In recent times, based on language in past COVID-19 relief bills that have become law, the amount of the match the federal government pays of Mississippi’s Medicaid costs has increased to 84.5%. The federal match rate averages 56.2% for all 50 states.
If the Biden legislation — the American Rescue Plan Act — ultimately passes Congress and is signed into law by Biden, that matching rate for the regular Medicaid program could increase to nearly 90% for two years for Mississippi if state leaders opted to expand Medicaid.
Thus far, Mississippi’s Republican political leaders, led by Gov. Tate Reeves, have been adamantly opposed to expanding Medicaid. They maintain the state cannot afford the costs.
Under current law, the federal government pays 90% of the costs for treating people covered under Medicaid expansion, and the state pays 10% of the costs. Estimates show that as many as 300,000 more Mississippians could be covered if Medicaid is expanded in the state. Many of those covered under the expansion would be people who work in jobs that do not provide private insurance and do not earn enough to afford to purchase private coverage.
“We must work to find ways to provide healthcare for all Mississippians, especially in rural areas, but Medicaid expansion is not the answer,” Reeves has said.
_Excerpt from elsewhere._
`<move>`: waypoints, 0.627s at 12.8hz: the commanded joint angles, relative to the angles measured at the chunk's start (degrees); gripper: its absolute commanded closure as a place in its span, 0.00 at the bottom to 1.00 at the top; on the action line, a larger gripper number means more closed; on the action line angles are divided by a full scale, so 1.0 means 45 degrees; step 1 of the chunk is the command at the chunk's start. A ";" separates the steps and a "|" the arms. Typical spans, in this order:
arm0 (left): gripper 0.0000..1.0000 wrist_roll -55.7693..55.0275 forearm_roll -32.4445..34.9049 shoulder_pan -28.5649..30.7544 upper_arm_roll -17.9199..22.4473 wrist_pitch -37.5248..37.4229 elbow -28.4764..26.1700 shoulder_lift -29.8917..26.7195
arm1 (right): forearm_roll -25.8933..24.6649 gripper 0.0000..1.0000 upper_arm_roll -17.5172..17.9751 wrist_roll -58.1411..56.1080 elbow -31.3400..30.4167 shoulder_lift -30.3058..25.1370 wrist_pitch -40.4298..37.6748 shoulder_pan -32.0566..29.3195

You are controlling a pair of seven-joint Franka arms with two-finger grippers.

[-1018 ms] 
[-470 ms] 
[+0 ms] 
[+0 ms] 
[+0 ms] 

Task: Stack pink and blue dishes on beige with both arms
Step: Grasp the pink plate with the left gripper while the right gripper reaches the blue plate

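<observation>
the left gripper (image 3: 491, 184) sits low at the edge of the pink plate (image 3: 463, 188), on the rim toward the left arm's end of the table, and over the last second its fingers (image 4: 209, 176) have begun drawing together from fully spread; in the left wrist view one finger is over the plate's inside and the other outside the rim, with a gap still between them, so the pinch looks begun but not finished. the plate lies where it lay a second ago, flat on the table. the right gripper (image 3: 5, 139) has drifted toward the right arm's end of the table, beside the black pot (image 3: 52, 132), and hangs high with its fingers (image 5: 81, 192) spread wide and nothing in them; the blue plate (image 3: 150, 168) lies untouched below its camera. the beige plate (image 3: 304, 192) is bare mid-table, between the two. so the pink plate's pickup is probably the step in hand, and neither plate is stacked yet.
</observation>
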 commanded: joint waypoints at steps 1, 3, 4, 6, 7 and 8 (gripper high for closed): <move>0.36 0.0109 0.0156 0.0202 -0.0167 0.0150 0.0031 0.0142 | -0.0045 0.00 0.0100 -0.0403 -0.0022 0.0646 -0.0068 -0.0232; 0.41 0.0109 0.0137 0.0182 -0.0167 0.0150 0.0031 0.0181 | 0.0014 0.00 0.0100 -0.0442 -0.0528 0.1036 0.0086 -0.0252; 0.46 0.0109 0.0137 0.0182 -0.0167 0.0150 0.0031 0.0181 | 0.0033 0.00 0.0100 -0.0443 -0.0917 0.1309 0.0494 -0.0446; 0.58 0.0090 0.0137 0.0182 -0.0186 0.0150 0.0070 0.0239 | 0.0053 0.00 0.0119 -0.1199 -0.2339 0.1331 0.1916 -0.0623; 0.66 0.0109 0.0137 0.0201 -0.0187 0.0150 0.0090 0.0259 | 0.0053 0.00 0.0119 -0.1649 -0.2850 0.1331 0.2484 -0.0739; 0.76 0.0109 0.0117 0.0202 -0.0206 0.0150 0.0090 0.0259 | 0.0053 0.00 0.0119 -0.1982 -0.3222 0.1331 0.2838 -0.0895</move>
When Mississippi House Medicaid Chair Joey Hood, R-Ackerman, recently was asked if Mississippi might agree to the expansion if the federal match rate for the traditional Medicaid program was increased by 5% as proposed in the legislation, he said there was no need to even consider the issue until the bill becomes law.
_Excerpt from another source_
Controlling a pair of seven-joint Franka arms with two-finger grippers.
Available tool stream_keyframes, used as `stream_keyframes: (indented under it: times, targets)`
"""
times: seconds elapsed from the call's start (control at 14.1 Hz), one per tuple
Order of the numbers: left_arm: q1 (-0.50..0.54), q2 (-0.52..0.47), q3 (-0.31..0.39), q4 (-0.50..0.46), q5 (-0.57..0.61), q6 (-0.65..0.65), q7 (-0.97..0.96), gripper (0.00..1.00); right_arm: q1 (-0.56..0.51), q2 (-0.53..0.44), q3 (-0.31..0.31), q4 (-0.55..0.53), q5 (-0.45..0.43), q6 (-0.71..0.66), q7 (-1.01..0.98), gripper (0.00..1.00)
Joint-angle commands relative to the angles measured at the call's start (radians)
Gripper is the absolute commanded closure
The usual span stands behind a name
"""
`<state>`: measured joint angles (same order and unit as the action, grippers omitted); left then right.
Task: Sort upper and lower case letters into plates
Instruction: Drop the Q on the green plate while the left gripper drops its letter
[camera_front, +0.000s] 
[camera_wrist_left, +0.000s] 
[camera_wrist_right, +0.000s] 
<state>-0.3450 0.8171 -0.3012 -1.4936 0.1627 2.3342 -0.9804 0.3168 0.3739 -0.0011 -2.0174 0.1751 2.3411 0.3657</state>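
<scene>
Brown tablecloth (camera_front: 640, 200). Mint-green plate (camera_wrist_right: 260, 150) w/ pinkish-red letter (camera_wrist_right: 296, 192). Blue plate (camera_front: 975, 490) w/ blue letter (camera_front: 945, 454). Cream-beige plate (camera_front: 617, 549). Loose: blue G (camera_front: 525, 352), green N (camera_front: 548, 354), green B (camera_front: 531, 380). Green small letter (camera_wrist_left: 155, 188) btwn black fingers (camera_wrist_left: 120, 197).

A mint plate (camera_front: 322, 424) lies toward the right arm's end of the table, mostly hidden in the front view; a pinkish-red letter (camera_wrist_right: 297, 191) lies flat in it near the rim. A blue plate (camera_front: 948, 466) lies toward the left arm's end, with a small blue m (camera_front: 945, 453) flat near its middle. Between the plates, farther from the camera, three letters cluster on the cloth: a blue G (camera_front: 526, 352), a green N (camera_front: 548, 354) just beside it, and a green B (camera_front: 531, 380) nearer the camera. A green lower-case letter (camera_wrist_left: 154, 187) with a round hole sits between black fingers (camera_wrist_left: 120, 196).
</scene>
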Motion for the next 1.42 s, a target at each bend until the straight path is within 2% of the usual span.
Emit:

“It still has to pass both chambers,” Hood said.
Earlier this session, the Mississippi Senate rejected Medicaid expansion on a straight party line vote with all Republicans voting no. But during a recent appearance before the Mississippi State University Stennis Institute/Capitol Press Corps, Lt. Gov. Delbert Hosemann, who presides over the Senate, indicated Medicaid expansion could be an issue studied during the summer by senators while the Legislature is not in session.
“It’s no surprise… that the delivery of health care is on my agenda for next year,” Hosemann said. “And I anticipate that we will have public hearings concerning how that will proceed.”
The current Mississippi Medicaid program covers primarily poor children, poor pregnant women, the disabled and the elderly, but generally does not cover able-bodied adults other than pregnant women and a small group of caregivers.
As of February, the Division of Medicaid website showed about 750,000 enrolled in the Mississippi Medicaid program. Another 48,200 children whose parents make too much for them to be on Medicaid are enrolled in the Children’s Health Insurance Program — another federal program.
While many state leaders argue that the state cannot afford Medicaid expansion, others claim it would save the state money while expanding the economy and aiding hospitals that are currently treating patients who have no ability to pay. The Mississippi Hospital Association has endorsed a hybrid Medicaid expansion that has been approved in other states.
“Mississippi will make money if we expand Medicaid,” Bryan said even before the added incentive in the U.S. House COVID-19 relief bill was unveiled. “There will be more money in the state treasury if we expand Medicaid than if we don’t.”